▶ **WORK INSTRUCTIONS**
For this exercise, repeat every line of the material exactly.

▶ **SOURCE DATA**
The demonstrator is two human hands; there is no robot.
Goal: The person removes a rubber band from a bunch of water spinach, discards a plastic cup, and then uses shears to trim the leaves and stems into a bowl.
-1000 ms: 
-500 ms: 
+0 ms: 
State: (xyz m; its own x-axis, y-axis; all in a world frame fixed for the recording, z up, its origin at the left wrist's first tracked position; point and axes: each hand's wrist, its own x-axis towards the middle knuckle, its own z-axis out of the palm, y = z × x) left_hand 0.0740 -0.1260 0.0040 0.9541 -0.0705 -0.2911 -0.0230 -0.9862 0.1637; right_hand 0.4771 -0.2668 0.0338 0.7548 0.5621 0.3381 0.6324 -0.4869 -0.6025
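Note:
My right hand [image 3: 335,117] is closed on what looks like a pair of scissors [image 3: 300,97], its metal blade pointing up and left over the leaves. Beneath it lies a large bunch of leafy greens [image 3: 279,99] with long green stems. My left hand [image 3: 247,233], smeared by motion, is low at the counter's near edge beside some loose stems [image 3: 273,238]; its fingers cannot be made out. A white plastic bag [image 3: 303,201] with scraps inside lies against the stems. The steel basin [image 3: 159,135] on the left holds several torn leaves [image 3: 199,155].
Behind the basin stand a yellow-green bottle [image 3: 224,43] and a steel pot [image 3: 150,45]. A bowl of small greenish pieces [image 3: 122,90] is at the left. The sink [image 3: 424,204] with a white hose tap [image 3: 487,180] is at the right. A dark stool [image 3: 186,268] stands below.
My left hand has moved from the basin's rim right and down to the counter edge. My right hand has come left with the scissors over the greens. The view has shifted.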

▶ **PROBLEM SOLUTION**
The demonstrator is two human hands; there is no robot.
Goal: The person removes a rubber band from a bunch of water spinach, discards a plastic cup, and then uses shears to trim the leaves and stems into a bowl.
-1000 ms: 
-500 ms: 
+0 ms: 
State: (xyz m; its own x-axis, y-axis; all in a world frame fixed for the recording, z up, its origin at the left wrist's first tracked position; point and axes: each hand's wrist, its own x-axis towards the middle knuckle, its own z-axis out of the palm, y = z × x) left_hand 0.0740 -0.1260 0.0040 0.9541 -0.0705 -0.2911 -0.0230 -0.9862 0.1637; right_hand 0.4771 -0.2668 0.0338 0.7548 0.5621 0.3381 0.6324 -0.4869 -0.6025
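Note:
My right hand [image 3: 335,117] is closed on what looks like a pair of scissors [image 3: 300,97], its metal blade pointing up and left over the leaves. Beneath it lies a large bunch of leafy greens [image 3: 279,99] with long green stems. My left hand [image 3: 247,233], smeared by motion, is low at the counter's near edge beside some loose stems [image 3: 273,238]; its fingers cannot be made out. A white plastic bag [image 3: 303,201] with scraps inside lies against the stems. The steel basin [image 3: 159,135] on the left holds several torn leaves [image 3: 199,155].
Behind the basin stand a yellow-green bottle [image 3: 224,43] and a steel pot [image 3: 150,45]. A bowl of small greenish pieces [image 3: 122,90] is at the left. The sink [image 3: 424,204] with a white hose tap [image 3: 487,180] is at the right. A dark stool [image 3: 186,268] stands below.
My left hand has moved from the basin's rim right and down to the counter edge. My right hand has come left with the scissors over the greens. The view has shifted.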

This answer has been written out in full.